Peristiwa tersebut sebenarnya adalah sebuah refleksi kondisi umat kini. Bahwa umat Islam, masih berada dalam kondisi lemah dan terpuruk. Kelemahan dan keterpurukan itu bisa dilihat, salah satunya aspek kondisi pemuda.
Beberapa bulan sebelumnya, kita disuguhi dengan perkembangan Kelompok dan Pendukung LGBT secara kuantitas. Berdasarkan penelusuran Republika, penganut gaya hidup dan Komunitas LGBT secara terang-terangan muncul di media sosial, salah satunya melalui Twitter. Bahkan, sudah mulai mengincar anak-anak usia SD dan SMP. Misalnya saja, akun @GaySDSMP memiliki 980 pengikut, akun @gaysmpbekasi pengikutnya mencapai 683. Bahkan, akun @SMAgay_jkt, jumlah pengikutnya mencapai 17 ribu.
Siska (nama samaran), mantan lesbi, menuturkan, gaya hidup LGBT sudah masuk ke dunia pelajar SMP dan SMA. Ia berharap orang tua dan pihak terkait mawas diri mencegah tersebarnya LGBT. “Lesbi dan LGBT penyebarannya lebih cepat dari narkoba. Cek saja ke lapangan, hampir tiap hari ada lesbi baru,”. Hal senada juga diungkapkan Amel (nama samaran) yang juga seorang mantan lesbi. Menurut dia, penyebaran lesbi bukan lagi ke kampus, tapi sudah ke sekolah-sekolah. “Sudah naik tingkat, remaja sekarang bukan free sex lagi, tapi jadi LGBT. Salah satunya, lesbi.”
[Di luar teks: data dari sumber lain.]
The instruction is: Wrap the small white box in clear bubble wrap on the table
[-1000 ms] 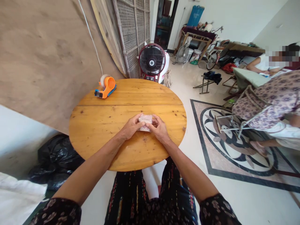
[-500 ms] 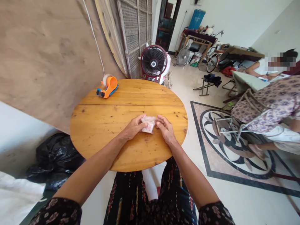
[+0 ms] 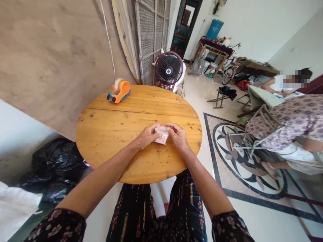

Selain itu, hampir setiap hari kita mendengarkan pula, ancaman keutuhan NKRI yang sama yang berusaha untuk memecah belah kesatuan bangsa dengan impor ideologi asing seperti Syiah. Kita mengetahui, kebanyakan Syiah yang berkembang di Indonesia, di Impor dari dua Negara Penganut Syiah, seperti Iran dan Libanon. Konsep mereka tentang kepemimpinan adalah Imamah yang merupakan pokok ajaran elementer bagi Syiah, terutama Syiah Imamiyyah. Syiah Imamiyyah yang paling mendominasi saat ini adalah Itsna Asyariyah yang berpusat di Iran. Pasca Revolusi Iran tahun 1979, Syiah telah mengalami suatu evolusi dan transformasi ideologi Imamah, yakni dengan hadirnya kelembagaan Wilayat al-Faqih yang notabene produk pemikiran kaum Syiah Ushuli. Syiah Ushuli inilah yang sangat progresif revolusioner, menganggap semua pemerintahandi dunia ini tidak sah kecuali atas keberlakuan Imamah. Secara jelas dan nyata hal ini dapat dilihat pada Konstitusi Iran tepatnya, Pasal 2 jo Pasal 5 jo Pasal 12 jo Pasal 56 jo Pasal 57.
Selain itu pula, gerakan ekstrimis yang mengatasnamakan agama, secara khusus Islam yang dikenal dengan ISIS juga menjadi ancaman serius dalam menjaga keutuhan bangsa. Gerakan sempalan yang membabi buta jihad, menyembelih wanita, membunuh anak-anak, dan melakukan teror adalah konsep yang keliru. Tentu semua itu melawan konsep dasar Islam sendiri yang Rahmatan lil’Aalamiin.
Dakwah dan Tarbiyah
Kemunduran umat islam, tidak lain adalah kemunduran bangsa itu sendiri. Sebab mayoritas penduduk bangsa ini adalah umat islam. Syaikh Abu Hasan Aly an-Nadwy menulis sebuah buku yang berjudul Madza Khaasiru al-“aalam bi Inhithaati al-Muslimiin, Kerugian Dunia akibat Kemunduran Umat Islam. Dalam buku tersebut, ia menjelaskan bagaimana dunia mengalami kekacauan dan kemunduran, akibat dari jatuhnya kekuatan islam. Islam tidak lagi tampil dalam pentas kekuatan global dalam mendorong kondisi sosial yang mapan dan beradab serta menguasai sains dan teknologi, akhirnya dunia pun mengalami kerugian yang besar.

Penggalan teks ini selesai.